--- TASK OBJECTIVE ---
Nothing in the data may change. Copy all of it exactly.

--- AVAILABLE DATA ---
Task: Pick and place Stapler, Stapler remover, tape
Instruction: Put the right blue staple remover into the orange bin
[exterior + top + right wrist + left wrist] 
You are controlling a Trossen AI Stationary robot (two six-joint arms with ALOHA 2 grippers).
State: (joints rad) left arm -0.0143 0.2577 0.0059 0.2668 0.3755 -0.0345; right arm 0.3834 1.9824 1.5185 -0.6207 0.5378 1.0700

--- WRITTEN RESPONSE ---
Task: Pick and place Stapler, Stapler remover, tape
Instruction: Put the right blue staple remover into the orange bin
[exterior + top + right wrist + left wrist] 
You are controlling a Trossen AI Stationary robot (two six-joint arms with ALOHA 2 grippers).
State: (joints rad) left arm -0.0143 0.2577 0.0059 0.2668 0.3755 -0.0345; right arm 0.3834 1.9824 1.5185 -0.6207 0.5378 1.0700

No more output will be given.